Dataset content:
>>>

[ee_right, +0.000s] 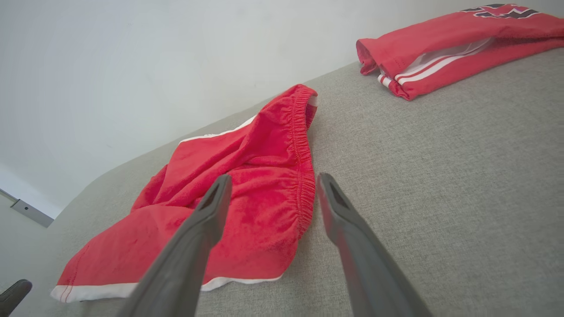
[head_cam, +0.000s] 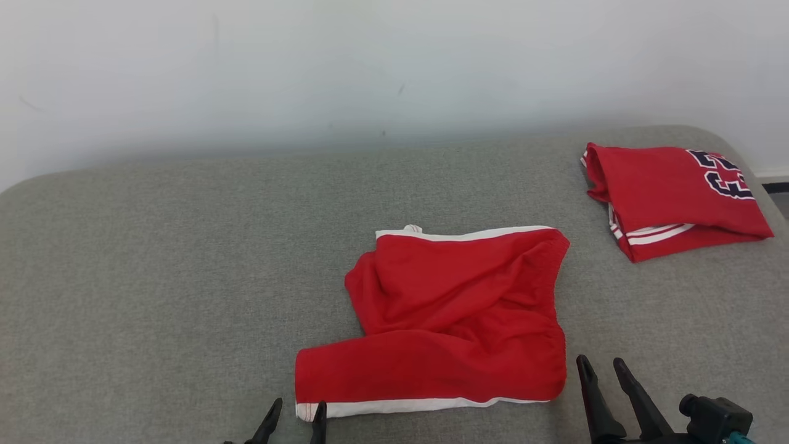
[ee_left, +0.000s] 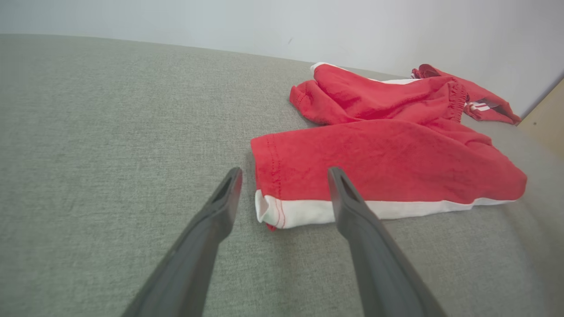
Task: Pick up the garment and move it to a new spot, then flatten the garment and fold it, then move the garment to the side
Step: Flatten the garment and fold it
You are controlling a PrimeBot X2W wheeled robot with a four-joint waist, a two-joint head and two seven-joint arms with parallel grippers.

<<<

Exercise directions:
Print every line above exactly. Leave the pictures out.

Response:
[ee_right, +0.000s] 
[head_cam, +0.000s] 
[ee_left, +0.000s] 
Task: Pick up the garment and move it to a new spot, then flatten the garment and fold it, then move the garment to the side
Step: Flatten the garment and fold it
You are controlling a PrimeBot X2W wheeled robot with a four-joint waist, a two-joint head and two seven-joint arms with parallel grippers.

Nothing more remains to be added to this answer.